Philippine Supreme Court Jurisprudence


Philippine Supreme Court Jurisprudence > Year 1918 > March 1918 Decisions > G.R. No. L-13381 March 11, 1918 - MAXIMINA VALDEZ v. RAMON QUERUBIN

037 Phil 774:




PHILIPPINE SUPREME COURT DECISIONS

EN BANC

[G.R. No. L-13381. March 11, 1918. ]

MAXIMINA VALDEZ, Petitioner, v. RAMON QUERUBIN, as justice of the peace of the municipality of Vigan, Province of Ilocos Sur, ET AL., Respondents.

Vicente Foz and Jose Singson Tongson for Petitioner.

Alberto Reyes and Eusebio Orense for Respondents.

SYLLABUS


1. APPEAL; AMOUNT OF BOND. — Where the purpose of the requirement of a bond is to secure the person in whose favor the bond is executed from loss or damage to real property in which he claims an interest, pending an appeal, such real estate being the subject matter in litigation between the party executing the bond and the party in whose favor it is executed, the amount of the bond which should be required in the exercise of a sound judicial discretion is not, in the absence of special circumstances the total value of the real estate or an amount in excess thereof, but an amount reasonably sufficient to cover the estimated value of the fruits and profits of the real estate pending the litigation, and such damage to the real estate as may reasonably be anticipated under all the circumstances existing at the time when the bond is executed.

2. ID.; ID.; ABUSE OF JUDICIAL DISCRETION; CERTIORARI. — Certiorari lies from the Supreme Court of the Philippine Islands to a Court of First Instance to control a manifest abuse of discretion in fixing the amount of a supersedeas bond.

3. ID.; ID.; ID.; ID. — An order requiring the filing of an additional supersedeas bond in an unreasonable, excessive and practically prohibitive sum annulled in certiorari proceedings.


D E C I S I O N


CARSON, J. :


Without stopping to consider any of the nice questions raised in the course of these proceedings as to the jurisdiction of the respondent justice of the peace, acting as judge of the Court of First Instance of Ilocos Sur under authority of the provisions of Act No. 2131, to direct the execution of the judgment referred to in the complaint in these proceedings and in his order of October 11, 1917, which was entered in the case of Arcebal Et.

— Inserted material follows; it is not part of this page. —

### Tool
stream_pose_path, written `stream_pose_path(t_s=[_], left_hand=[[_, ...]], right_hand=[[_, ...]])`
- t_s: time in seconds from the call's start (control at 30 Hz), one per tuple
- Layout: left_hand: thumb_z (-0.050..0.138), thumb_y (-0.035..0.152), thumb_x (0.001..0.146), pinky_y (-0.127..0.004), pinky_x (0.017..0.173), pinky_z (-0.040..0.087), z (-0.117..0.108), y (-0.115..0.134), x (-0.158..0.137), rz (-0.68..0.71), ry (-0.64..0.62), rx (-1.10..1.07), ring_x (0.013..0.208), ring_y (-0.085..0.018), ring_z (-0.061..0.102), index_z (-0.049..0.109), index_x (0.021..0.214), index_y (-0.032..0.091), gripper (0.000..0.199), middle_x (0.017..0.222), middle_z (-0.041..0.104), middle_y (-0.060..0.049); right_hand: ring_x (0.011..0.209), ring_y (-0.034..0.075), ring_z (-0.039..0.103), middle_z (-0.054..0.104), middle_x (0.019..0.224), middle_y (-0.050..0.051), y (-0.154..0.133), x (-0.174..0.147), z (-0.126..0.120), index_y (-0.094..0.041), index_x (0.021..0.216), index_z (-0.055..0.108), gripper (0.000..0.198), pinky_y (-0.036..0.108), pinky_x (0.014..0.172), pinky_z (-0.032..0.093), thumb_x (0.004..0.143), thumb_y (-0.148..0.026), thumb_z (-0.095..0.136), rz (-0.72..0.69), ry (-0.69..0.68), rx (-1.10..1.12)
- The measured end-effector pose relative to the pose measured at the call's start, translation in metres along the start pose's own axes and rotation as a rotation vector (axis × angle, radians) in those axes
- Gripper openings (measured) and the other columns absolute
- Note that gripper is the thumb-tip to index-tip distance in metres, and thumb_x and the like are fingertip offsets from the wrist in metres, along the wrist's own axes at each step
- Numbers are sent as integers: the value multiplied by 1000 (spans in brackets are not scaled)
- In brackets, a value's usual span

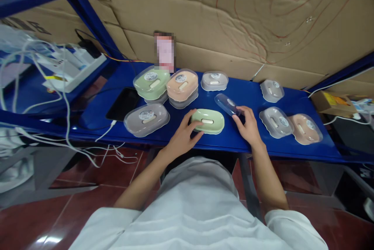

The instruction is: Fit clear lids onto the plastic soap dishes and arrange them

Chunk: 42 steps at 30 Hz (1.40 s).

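Note:
A green soap dish (214, 117) without its cover lies on the blue table in front of me, a pale oblong piece at its middle. My left hand (187, 129) grips its left end, thumb and fingers on the rim. To the right, my right hand (247, 123) pinches the near end of a clear plastic lid (226, 104) that bears a round label. That lid is tilted and apart from the green dish. Just left of my left hand sits a grey covered soap dish (147, 119).
Stacked behind are a green covered dish (152, 82) and an orange one (182, 84). More covered dishes stand at back centre (214, 81) and on the right (276, 122). A black phone (122, 104) and white cables (67, 113) are at left; cardboard (204, 16) walls the back.

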<state>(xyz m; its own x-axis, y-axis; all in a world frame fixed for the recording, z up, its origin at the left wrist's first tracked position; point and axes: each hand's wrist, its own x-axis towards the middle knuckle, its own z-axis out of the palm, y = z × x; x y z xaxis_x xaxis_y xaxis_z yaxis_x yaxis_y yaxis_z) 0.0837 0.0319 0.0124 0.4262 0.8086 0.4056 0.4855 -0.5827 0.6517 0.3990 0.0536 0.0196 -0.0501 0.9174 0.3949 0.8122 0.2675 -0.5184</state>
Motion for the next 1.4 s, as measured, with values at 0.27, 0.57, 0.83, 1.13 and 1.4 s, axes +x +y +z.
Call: stream_pose_path(t_s=[0.27,0.57,0.83,1.13,1.4], left_hand=[[69,36,101,-55,132,35,2,-7,1,-52,33,-94,163,-32,33,24,168,28,81,175,31,-18],[72,37,100,-53,128,42,2,-9,-1,-50,57,-74,156,-30,47,45,154,26,61,167,45,-17],[75,39,98,-53,125,46,4,-12,0,-84,82,-89,150,-30,54,54,144,25,52,163,53,-16],[83,33,92,-51,121,49,2,-13,4,-84,91,-143,143,-29,59,53,139,24,56,153,60,-15],[78,31,95,-50,125,45,5,-11,3,-82,66,-130,149,-29,54,51,143,27,55,159,54,-13]], right_hand=[[158,30,42,39,171,10,-30,-25,7,-35,164,42,52,55,129,42,112,-42,42,-279,-272,58],[164,31,30,27,178,4,-36,-28,8,-37,168,36,65,60,131,38,107,-41,59,-401,-286,23],[164,31,29,25,179,5,-36,-27,10,-38,170,31,66,64,132,35,109,-34,57,-455,-272,-11],[166,32,24,19,181,3,-37,-27,13,-40,171,28,68,64,132,34,110,-27,55,-513,-248,-51],[164,32,29,21,180,-1,-33,-28,10,-43,170,30,68,59,131,40,109,-26,56,-509,-218,-4]])
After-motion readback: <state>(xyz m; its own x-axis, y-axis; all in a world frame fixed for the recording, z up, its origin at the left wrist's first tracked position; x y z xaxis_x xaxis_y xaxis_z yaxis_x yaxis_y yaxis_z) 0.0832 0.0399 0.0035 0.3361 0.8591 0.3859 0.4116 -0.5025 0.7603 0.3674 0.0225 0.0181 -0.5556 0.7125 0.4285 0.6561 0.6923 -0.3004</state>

Al. v. Valdez [R. G. No. 1067], in the Court of First Instance of Ilocos Sur, we are all of opinion that even if he had jurisdiction in the premises, there was a manifest abuse of his discretion in the requirement that the defendant administrator in that action file a bond, in the nature of a subsidiary bond, in the sum of P91,000 in addition to the bond in the sum of P45,000 already filed by him and approved.

The requirement of the additional bond, as appears from the order itself, is based on a finding by the trial court that the lands in litigation appear to be worth P100,000, and that the true value of the subject matter in litigation would seem to be greater than the amount of the original bond of P45,000. But these lands, in the possession of an administrator of the court, could not take wings and fly away, pending the appeal from the judgment; and the bond of P45,000 which had already been given is manifestly more than sufficient to protect the interests of the appellees against all possible loss or damage arising from the retention of the real state in the hands of the administrator.

Where the purpose of the requirement of a bond is to secure the person in whose favor the bond is executed from loss or damage to real property in which he claims an interest, pending an appeal, such real estate being the subject matter in litigation between the party executing the bond and the party in whose favor it is executed, the amount of the bond which should be required in the exercise of a sound judicial discretion is not, in the absence of special circumstances, the total value of the real estate or an amount in excess thereof, but an amount reasonably sufficient to cover the estimated value of the fruits and profits of the real estate pending the litigation, and such damage to the real estate as may reasonably be anticipated under all the circumstances existing at the time when the bond is executed. In the instant case, the original bond was more than sufficient to secure the rights of the appellees, without the necessity for the requirement of an additional bond from the administrator (who holds the land subject to the control of the court which appointed him) in the unreasonable, excessive and practically prohibitive sum of P91,000.

We conclude that the order complained of should be annulled, and that the preliminary injunction heretofore issued prohibiting the respondents from all attempts to levy execution on the land in question by virtue of the terms of that order should be made permanent, with the costs of these proceedings against the respondents other than the respondent judge.

Ten days hereafter let judgment be entered in conformity herewith, and twenty days thereafter let certified copies of the temporary injunction, of this decision, and of the judgment entered in these proceedings be forwarded to the Court of First Instance of Ilocos Sur for file with the record in the case of Arcebal Et. Al. v. Valdez [R. G. No. 1067] of that court; and thereupon let the record of these proceedings be filed with the archives of original proceedings in this court. So ordered.

Arellano, C.J. ; Torres, Johnson, Araullo, Street, Malcolm, Avanceña, and Fisher, JJ., concur.